A crack between the wall and the floor, a swarm of queen flying ants pushed back inside their nest by wingless workers in order to lay eggs and procreate, an insect colony established in the very dining room of the artist – the three-minute long outward zoom of the video Still Alive (all works 2012) is certainly a surprising infestation. It also provides the overall key to Michel Blazy’s latest body of works, presented here: that is to say the ritual of reproduction, which is, for any living organism, and as the Monacan artist observes, “the first strategy of survival against time.”
Since the beginning of his career in the 1990s, and besides his pet ants, Blazy has always worked with organic matter (plants, food) and, more importantly, their transformative quality. This condition may have been too often mistaken for or quickly reduced to the natural process of decaying – for his art, despite Blazy’s protests, is commonly received as an ode to the ephemeral and the perishable. This, though, ignores the fact that mould is a growth and life is a cycle. The artist’s show Débordement domestique (meaning ‘domestic overrun’) clearly denounces this habitual misreading by proclaiming perenniality as the true essence of all mutations, adopting a brand-new viewpoint that uses some unexpectedly 100%-artificial and nonbiodegradable counterpoints to Blazy’s vast artistic compost.

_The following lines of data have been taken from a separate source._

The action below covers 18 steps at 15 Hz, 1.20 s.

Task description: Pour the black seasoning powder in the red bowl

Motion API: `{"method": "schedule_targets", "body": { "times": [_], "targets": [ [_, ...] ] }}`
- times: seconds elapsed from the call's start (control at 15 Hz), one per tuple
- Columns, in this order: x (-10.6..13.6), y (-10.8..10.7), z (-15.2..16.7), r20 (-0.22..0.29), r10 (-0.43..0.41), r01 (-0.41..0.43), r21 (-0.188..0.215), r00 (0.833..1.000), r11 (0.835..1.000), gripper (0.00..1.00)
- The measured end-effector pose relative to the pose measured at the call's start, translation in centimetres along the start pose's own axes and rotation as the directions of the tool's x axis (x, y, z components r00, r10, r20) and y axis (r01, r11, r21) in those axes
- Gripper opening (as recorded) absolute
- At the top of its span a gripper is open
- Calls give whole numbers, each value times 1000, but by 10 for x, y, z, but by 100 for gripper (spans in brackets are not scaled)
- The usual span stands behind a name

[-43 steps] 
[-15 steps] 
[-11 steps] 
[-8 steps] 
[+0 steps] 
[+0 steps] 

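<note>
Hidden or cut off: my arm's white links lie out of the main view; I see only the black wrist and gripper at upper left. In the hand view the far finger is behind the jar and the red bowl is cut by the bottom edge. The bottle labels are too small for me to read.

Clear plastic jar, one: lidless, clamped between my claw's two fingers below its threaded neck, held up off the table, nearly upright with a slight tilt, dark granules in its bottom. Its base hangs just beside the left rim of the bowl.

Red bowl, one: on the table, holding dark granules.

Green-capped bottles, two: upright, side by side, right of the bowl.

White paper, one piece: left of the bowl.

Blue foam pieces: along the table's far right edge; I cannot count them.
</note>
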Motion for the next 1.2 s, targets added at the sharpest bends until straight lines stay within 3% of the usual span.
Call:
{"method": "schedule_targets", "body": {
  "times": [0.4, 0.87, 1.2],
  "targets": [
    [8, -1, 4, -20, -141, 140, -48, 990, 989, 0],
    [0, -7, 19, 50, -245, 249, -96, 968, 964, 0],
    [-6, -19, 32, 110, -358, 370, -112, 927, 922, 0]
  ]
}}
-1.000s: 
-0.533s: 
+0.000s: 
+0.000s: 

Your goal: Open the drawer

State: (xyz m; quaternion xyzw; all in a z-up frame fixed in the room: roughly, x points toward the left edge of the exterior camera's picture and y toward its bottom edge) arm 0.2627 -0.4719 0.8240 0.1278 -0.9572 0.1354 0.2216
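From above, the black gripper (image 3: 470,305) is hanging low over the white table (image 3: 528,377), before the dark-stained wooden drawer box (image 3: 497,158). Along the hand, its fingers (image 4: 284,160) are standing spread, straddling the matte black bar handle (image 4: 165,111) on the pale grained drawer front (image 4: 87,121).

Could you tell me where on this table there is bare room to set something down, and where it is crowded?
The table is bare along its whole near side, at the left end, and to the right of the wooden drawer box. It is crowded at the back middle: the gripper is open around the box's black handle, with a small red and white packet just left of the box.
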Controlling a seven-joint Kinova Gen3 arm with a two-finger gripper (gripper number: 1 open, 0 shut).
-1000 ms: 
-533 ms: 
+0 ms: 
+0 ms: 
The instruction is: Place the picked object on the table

The domestic surplus, or deluge, starts at the gallery entrance with a familiar smell of junk food coming from lifelike, yet excessively oversized, plastic replicas of pizza and lasagne, three hanging on the walls and one installed on the floor. Marguerite, Lasagne al forno, Surprise blanche, and Suprême Cheese are all made from polystyrene, food-colouring substance and a homemade mixture of wallpaper adhesive with artificial flavouring (‘cheese pizza’, suitably enough). Once a week for the entire duration of the show, Blazy comes to the gallery and layers more adhesive onto these near-eternal reproductions of leftovers in order to, if you will, ‘re-activate’ their aroma. As with a plant that has to be watered, the idea behind the fake food is to create an object that needs to be taken care of. In doing so, the weekly ritual of the artist feeding and therefore modifying the artificial works is what brings them to (the process of) life.

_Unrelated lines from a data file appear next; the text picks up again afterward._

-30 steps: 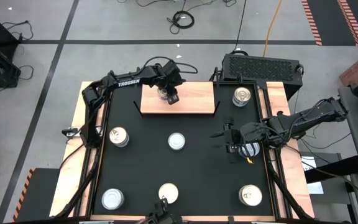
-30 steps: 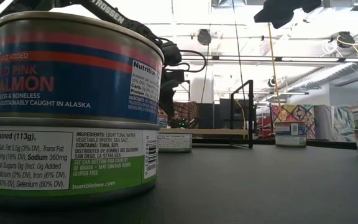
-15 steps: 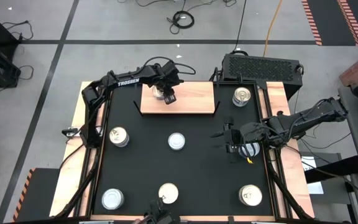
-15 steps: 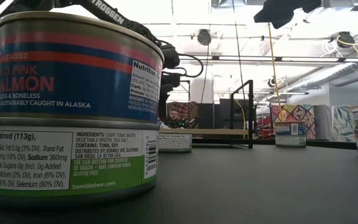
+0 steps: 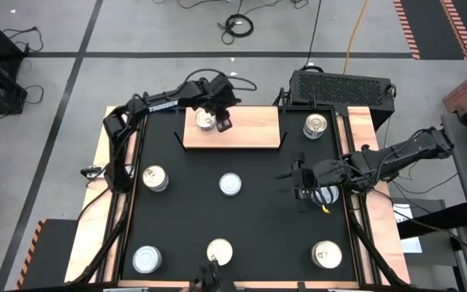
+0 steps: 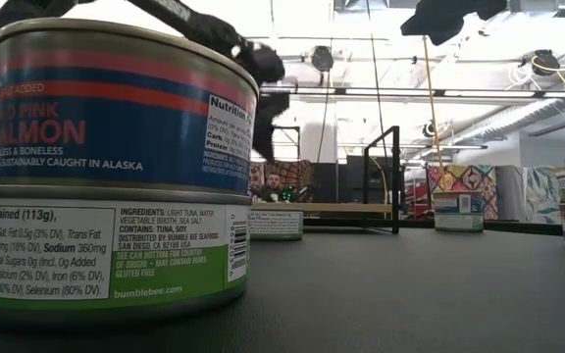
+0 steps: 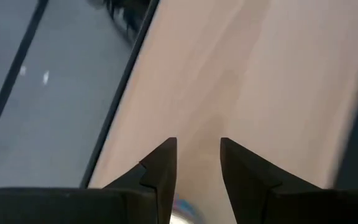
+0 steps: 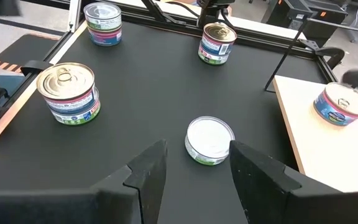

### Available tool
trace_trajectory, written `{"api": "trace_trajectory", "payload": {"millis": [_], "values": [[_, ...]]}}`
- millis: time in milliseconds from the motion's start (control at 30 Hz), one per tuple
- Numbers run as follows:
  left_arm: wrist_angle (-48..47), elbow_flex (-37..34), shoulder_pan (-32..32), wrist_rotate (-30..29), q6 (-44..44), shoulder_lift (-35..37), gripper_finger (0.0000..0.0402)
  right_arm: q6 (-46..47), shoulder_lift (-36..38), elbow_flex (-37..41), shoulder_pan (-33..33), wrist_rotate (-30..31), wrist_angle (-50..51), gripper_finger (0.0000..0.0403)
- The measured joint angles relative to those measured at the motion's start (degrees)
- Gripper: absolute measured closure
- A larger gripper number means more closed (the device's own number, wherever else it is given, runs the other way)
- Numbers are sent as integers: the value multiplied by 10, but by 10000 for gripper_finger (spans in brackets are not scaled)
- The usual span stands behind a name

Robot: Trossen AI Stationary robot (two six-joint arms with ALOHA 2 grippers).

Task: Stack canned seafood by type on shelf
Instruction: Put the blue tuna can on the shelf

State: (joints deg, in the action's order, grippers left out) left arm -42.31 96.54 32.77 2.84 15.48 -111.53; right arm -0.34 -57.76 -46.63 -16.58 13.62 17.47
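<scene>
One tin of canned seafood (image 5: 207, 120), silver-topped, stands by its base on the left part of the shelf (image 5: 250, 127), a light wooden board at the table's far edge. My left gripper (image 5: 224, 123) hangs open just above and beside this tin, touching nothing. In the left wrist view the gripper (image 7: 197, 146) shows bare board between its fingers and a sliver of the tin (image 7: 180, 218) below them. My right gripper (image 5: 297, 183) waits open over the table's right side, with a white-topped tin (image 8: 210, 140) ahead of it.
Loose tins stand on the black tabletop (image 5: 155, 178) (image 5: 230, 185) (image 5: 147, 259) (image 5: 326, 255). A two-tin stack (image 6: 116, 167) stands at the near edge, another tin (image 5: 315, 126) right of the shelf, and one (image 5: 325, 195) under the right arm. The shelf's right half lies bare.
My left gripper has risen straight off the tin on the shelf, its fingers no wider or narrower than before. The tin stays where it stood on the board and shows more fully from above.
</scene>
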Motion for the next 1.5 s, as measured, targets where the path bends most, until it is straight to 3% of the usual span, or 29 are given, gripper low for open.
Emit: {"api": "trace_trajectory", "payload": {"millis": [233, 667, 867, 1033, 1200, 1500], "values": [[-8, 33, -44, 111, -47, 68, 276, 1, 0, 0, 0, -1, 2, 234], [-252, 33, -174, 106, -124, 204, 276, 24, -7, 0, 0, -2, -24, 234], [-322, 33, -265, 96, -210, 221, 276, 14, -36, 0, 0, -3, -67, 234], [-421, 31, -334, 47, -294, 222, 276, 12, -73, 0, 0, -3, -105, 234], [-435, -10, -371, 16, -324, 232, 276, 12, -96, 0, 0, -5, -121, 234], [-366, -171, -346, 77, -345, 295, 276, 12, -99, 0, 0, -21, -133, 234]]}}
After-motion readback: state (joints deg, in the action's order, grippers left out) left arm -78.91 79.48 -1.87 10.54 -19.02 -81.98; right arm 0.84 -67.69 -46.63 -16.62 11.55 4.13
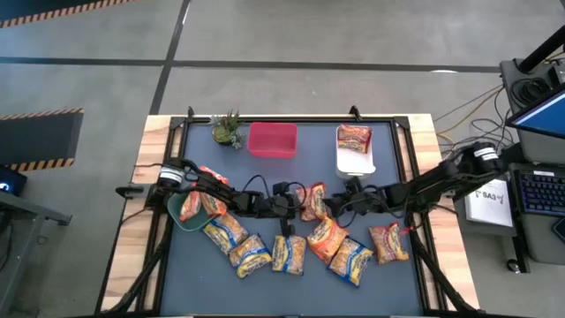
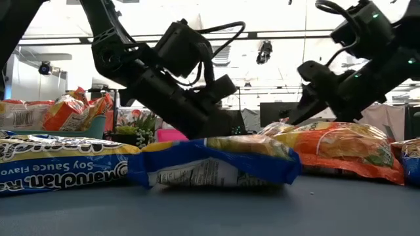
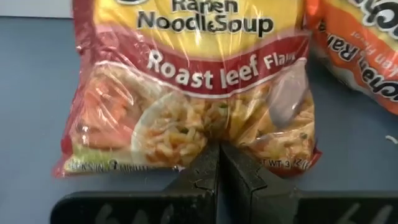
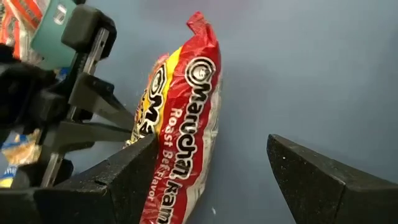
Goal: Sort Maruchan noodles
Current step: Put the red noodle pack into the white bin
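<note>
A red Roast Beef Maruchan packet (image 1: 312, 201) (image 3: 193, 93) (image 4: 186, 112) sits mid-table between both grippers. My left gripper (image 1: 296, 207) (image 3: 219, 163) is shut on it, reaching in from the table's left. My right gripper (image 1: 338, 205) (image 4: 211, 142) is open just to the packet's right; the packet stands beside one of its fingers, and I cannot tell whether they touch. Orange packets (image 1: 327, 237) and yellow-and-blue packets (image 1: 250, 254) lie flat along the near side. More orange packets fill a green bowl (image 1: 179, 221). One red packet lies in a white tray (image 1: 355, 141). My left gripper pinches the red packet between its two fingers at the short end below the flavour label (image 3: 208, 135), near the middle of that edge. The fingers come from the table's left, slanting down. In the right wrist view the packet stands tipped up on its side, not flat.
A pink container (image 1: 272, 140) and a small green plant (image 1: 227, 130) stand at the far side of the mat. Cables trail along both arms. Bare mat shows in the near left corner (image 1: 190, 283). A desk with a keyboard (image 1: 538, 190) stands beyond the right edge.
</note>
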`<state>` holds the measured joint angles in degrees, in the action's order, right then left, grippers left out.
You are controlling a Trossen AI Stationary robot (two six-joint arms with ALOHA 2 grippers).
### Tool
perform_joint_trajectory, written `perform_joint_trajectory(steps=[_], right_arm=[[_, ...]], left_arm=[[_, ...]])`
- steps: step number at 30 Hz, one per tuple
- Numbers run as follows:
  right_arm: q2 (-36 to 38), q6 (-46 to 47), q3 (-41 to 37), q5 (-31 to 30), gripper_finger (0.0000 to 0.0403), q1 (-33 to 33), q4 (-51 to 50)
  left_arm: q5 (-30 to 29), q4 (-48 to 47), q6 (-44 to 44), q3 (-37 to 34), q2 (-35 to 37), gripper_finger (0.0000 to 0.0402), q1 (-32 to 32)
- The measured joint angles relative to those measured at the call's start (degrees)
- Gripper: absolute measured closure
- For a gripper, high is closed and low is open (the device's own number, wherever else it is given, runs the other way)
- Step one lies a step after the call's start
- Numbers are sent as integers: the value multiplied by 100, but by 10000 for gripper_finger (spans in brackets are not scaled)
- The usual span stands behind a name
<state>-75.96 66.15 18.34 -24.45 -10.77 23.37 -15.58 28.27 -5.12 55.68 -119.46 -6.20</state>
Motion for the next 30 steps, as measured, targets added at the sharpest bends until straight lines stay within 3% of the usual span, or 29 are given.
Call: perform_joint_trajectory(steps=[6, 30], right_arm=[[-341, 4, 196, -42, 109, 42, 2], [-68, -912, 392, 134, 113, 187, -101]], left_arm=[[-28, -22, 2, 0, 0, 401, 0], [-34, 3, 6, -4, 2, 401, 2]])
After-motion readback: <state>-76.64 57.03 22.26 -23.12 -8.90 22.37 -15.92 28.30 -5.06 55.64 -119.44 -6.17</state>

Speaking of which, another still life, Fontaine, arouses itself on a cyclic basis during the show following the artist’s instructions. Every day at 6pm sharp, a member of the staff opens a glass bottle of beer, which spent the two previous hours in the gallery’s freezer, and leaves it on a wooden pedestal in the middle of the exhibition space for all to see. The freezing causes the cold foam to gush out of the bottle and run down the wood. While this cycle is actually meant to respond to and re-enact in the gallery a domestic and personal habit of the artist in his studio (drinking beer once a day after work), you may concede that it sexually and ostensibly, yet opportunely, closes the loop of this review and the ritual of reproduction.